Helpful Safety Planning and Ongoing Safety Tips


  • Call the Domestic Violence program to help with planning
  • Always seek professional legal advice
  • If the situation is dangerous, move to a space that is the lowest risk; think of alternative ways to keep safe if the police do not respond right away
  • Determine where and how long you can stay and who can lend you money if needed
  • Practice how to get out safely
  • If you have children, rehearse your escape plan and practice with them; discuss the safety plan with your children for when you are not with them
  • Give your childcare providers emergency numbers and copies of any custody or protection orders (childcare providers should know who has permission to pick up your children)
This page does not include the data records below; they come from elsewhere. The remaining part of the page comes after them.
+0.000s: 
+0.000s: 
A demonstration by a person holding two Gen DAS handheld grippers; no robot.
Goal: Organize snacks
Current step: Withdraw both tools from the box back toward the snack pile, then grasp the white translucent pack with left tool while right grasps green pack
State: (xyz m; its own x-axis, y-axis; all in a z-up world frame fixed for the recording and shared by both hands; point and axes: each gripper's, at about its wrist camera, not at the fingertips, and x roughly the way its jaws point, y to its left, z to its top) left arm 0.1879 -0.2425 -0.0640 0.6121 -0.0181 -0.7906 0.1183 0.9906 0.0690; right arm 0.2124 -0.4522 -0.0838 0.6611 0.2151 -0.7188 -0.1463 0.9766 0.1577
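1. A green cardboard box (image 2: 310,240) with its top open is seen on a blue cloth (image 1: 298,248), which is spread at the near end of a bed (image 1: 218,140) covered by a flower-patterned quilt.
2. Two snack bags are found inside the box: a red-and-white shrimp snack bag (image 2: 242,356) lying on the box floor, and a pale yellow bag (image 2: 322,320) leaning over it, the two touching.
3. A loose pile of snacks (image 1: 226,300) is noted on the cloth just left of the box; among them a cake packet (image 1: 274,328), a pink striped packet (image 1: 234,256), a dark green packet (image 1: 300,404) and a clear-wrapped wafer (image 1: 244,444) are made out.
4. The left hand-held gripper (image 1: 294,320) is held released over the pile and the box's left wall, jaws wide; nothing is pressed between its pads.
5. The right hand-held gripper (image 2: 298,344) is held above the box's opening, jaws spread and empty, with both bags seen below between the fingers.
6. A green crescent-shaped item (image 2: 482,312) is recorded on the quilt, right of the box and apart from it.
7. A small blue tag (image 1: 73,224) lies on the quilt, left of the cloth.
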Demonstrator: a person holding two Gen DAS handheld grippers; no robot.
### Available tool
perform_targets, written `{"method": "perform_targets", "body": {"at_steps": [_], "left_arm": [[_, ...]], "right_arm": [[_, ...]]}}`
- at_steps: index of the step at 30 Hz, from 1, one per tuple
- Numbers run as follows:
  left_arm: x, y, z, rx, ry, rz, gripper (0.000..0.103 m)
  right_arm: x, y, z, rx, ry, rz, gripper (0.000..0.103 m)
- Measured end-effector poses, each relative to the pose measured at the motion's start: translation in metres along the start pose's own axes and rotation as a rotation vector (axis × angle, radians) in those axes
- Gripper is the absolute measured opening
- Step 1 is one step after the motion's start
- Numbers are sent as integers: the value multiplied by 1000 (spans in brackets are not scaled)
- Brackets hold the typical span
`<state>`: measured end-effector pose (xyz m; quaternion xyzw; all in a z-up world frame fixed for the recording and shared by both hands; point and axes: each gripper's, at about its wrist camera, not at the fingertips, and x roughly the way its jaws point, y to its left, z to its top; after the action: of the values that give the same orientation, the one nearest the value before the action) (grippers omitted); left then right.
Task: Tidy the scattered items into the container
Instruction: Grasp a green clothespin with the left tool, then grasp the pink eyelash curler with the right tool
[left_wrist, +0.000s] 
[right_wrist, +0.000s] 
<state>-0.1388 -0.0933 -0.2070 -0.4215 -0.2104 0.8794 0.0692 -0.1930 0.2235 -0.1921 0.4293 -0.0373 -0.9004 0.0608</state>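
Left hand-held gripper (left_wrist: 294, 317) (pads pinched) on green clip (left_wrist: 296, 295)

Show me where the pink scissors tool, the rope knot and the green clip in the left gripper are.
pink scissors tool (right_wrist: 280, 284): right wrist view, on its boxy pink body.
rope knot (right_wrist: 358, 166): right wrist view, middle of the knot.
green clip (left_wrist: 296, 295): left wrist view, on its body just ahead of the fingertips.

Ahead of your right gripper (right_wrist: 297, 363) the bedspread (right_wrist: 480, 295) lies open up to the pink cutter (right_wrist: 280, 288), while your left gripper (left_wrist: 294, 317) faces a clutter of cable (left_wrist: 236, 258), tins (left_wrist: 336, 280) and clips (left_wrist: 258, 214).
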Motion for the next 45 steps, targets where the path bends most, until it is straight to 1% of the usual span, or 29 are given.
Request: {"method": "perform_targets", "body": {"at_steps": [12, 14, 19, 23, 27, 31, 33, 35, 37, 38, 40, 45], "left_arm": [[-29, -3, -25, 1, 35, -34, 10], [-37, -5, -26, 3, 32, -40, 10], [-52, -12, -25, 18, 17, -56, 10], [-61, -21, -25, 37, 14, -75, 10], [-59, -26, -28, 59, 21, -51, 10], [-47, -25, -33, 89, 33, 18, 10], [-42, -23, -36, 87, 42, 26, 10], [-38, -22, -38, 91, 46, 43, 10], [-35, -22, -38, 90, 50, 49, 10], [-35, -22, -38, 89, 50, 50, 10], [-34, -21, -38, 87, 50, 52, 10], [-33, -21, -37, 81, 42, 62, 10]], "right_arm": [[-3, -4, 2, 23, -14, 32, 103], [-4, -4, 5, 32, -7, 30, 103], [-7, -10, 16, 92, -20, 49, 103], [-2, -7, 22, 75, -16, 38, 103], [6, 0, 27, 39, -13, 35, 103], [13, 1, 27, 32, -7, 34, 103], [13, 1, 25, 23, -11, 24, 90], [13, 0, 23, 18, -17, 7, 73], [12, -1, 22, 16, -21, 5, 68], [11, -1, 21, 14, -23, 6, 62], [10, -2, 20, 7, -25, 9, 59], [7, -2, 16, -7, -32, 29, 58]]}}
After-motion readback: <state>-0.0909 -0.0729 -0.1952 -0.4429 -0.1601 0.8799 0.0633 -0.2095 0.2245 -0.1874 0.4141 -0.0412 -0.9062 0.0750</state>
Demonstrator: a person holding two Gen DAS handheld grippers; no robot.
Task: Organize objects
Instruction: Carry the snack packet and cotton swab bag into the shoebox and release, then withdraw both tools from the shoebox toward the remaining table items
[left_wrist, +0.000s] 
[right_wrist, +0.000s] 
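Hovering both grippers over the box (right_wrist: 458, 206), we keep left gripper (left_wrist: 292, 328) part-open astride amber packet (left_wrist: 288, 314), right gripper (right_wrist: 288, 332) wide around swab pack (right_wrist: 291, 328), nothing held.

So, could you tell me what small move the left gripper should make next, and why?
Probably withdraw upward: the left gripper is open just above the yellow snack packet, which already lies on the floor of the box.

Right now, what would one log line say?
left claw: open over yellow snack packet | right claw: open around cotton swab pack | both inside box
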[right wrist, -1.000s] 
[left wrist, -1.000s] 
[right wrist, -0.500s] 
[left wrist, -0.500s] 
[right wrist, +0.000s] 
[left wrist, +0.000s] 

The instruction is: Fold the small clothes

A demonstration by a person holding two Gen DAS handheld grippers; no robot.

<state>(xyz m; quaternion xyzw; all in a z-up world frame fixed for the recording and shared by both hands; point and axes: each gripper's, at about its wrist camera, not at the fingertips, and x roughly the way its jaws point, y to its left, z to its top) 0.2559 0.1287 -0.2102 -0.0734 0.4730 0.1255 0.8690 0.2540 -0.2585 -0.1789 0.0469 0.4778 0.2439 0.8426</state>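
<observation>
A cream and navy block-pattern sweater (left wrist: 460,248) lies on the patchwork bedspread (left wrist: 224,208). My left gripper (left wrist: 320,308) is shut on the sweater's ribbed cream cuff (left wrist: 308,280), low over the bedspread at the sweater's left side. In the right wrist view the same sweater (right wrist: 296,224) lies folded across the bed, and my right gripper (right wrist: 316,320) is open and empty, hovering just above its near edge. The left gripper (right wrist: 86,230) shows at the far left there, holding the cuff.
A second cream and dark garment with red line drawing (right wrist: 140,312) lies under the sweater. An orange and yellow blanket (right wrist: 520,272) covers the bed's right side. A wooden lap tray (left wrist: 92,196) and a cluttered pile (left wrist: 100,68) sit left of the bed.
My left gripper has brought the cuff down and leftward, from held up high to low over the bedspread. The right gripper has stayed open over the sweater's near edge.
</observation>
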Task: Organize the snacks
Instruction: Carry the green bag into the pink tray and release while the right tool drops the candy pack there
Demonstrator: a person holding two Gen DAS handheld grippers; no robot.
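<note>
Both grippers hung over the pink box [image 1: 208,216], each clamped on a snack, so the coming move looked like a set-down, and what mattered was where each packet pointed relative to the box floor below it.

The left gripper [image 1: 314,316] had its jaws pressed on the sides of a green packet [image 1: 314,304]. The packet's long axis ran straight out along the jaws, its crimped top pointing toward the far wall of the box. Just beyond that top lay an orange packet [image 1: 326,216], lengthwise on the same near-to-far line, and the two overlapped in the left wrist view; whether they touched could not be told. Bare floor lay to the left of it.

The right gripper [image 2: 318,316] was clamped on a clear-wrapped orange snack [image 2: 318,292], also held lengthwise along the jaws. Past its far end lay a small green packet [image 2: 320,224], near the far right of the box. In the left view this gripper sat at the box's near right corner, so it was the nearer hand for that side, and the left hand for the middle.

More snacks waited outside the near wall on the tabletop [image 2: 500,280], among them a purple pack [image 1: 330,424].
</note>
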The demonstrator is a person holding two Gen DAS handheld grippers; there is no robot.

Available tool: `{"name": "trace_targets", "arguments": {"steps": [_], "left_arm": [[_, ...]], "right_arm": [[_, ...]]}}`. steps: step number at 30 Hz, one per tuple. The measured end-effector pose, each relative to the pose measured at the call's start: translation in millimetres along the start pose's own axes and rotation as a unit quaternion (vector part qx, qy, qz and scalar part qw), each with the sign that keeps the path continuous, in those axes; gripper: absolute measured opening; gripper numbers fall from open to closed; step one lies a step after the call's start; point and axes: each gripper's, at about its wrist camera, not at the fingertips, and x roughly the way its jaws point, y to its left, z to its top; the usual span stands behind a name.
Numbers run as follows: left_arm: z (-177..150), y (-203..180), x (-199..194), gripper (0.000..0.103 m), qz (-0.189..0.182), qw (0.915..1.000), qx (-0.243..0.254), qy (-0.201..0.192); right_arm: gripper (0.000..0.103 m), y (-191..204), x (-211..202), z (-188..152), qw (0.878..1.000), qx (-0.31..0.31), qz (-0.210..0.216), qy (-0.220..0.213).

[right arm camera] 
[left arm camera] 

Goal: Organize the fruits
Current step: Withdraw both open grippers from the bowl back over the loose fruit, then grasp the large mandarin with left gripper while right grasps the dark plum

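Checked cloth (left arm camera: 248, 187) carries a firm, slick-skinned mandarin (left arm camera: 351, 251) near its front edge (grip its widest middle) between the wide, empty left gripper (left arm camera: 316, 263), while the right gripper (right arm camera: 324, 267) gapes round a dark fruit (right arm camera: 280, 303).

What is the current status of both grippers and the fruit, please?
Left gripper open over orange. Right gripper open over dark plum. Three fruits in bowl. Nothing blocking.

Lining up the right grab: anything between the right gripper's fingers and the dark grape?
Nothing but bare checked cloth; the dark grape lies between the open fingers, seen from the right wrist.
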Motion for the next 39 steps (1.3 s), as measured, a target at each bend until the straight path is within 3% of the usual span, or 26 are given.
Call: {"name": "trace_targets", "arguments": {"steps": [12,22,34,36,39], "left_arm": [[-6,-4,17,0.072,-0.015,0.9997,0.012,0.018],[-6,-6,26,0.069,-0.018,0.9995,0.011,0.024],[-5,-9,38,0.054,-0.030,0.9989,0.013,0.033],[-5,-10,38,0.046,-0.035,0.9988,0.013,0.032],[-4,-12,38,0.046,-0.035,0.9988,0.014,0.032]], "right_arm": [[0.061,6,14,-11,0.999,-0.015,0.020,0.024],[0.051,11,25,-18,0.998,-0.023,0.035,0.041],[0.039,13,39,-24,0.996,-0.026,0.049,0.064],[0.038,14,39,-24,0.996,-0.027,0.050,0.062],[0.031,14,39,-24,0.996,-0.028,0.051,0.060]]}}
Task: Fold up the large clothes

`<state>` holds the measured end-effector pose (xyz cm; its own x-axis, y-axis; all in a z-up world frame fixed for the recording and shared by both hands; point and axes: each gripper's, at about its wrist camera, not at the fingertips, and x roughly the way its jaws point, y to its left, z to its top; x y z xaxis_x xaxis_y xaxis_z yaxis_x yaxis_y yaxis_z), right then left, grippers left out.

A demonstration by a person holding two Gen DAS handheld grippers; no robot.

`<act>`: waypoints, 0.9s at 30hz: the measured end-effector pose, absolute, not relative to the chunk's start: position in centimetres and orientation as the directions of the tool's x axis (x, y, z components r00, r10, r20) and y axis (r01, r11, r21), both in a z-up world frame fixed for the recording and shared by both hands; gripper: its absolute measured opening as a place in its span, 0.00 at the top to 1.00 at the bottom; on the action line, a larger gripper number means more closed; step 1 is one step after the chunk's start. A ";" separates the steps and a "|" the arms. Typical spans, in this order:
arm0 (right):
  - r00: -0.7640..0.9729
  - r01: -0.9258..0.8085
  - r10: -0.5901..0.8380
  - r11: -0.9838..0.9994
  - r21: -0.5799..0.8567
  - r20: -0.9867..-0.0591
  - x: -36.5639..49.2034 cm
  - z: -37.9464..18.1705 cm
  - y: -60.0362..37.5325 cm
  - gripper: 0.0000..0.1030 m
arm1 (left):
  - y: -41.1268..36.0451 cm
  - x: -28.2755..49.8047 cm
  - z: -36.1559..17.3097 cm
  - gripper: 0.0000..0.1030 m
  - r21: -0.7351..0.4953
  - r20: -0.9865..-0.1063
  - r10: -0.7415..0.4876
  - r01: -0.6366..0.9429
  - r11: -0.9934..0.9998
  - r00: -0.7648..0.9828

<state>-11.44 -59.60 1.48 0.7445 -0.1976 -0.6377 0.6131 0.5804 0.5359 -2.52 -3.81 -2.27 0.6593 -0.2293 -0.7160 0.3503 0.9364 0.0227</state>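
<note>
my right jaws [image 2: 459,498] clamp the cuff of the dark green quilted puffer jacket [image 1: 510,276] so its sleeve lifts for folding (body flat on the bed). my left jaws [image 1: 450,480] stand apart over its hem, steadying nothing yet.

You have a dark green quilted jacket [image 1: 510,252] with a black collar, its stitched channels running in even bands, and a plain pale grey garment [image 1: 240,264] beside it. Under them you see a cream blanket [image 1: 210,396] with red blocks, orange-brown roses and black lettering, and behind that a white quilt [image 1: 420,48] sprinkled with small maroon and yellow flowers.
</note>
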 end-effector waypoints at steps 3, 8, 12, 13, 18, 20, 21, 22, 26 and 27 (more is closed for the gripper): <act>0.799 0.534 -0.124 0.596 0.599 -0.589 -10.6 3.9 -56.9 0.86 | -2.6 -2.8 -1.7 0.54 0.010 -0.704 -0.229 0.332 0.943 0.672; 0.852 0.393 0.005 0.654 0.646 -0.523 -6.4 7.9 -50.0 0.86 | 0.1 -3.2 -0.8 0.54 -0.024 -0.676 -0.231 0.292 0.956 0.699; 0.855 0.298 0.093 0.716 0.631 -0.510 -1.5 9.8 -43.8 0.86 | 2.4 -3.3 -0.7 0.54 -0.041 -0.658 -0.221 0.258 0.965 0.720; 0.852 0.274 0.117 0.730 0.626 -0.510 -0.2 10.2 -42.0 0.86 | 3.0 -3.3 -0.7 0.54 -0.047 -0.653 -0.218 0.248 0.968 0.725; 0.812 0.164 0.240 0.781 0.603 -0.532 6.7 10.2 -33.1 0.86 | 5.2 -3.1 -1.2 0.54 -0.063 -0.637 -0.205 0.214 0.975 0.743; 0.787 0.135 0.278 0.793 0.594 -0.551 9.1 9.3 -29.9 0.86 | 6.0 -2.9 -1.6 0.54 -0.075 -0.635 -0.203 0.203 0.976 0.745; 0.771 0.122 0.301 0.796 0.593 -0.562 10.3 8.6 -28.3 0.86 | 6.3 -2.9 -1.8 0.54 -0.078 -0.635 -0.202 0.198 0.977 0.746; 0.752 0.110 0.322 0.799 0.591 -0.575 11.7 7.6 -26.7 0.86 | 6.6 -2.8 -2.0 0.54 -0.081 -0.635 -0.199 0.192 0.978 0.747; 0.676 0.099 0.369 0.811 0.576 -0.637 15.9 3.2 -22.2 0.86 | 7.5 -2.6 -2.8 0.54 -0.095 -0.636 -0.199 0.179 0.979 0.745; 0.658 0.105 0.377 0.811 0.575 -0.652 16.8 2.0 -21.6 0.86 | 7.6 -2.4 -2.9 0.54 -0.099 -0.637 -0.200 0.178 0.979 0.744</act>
  • Make a plan to care for your pets if you are not able to take them with you
  • Put necessary items in a secure location so you can leave quickly
  • Know where to go during an emergency
  • Use a code word/signal to indicate that it is time to go or that you need help
  • Tell a neighbor and request they call the police if they hear suspicious noises
  • Program emergency numbers and teach your children to use the auto dial
  • Keep change or a calling card on you at all times for emergency phone calls
  • Open a bank account and get credit cards in your name
  • Take work related classes or expand job skills
  • Take copies of all important papers and documents you might need such as identification, birth certificates, school/vaccination records, money checkbook, bank books, ATM cards, credit cards, medication, medical records, insurance papers, keys, driver's license, car registration, auto title, passports, legal papers, lease or rental agreements, house deed, car or mortgage payment book, security items for children, photos, etc.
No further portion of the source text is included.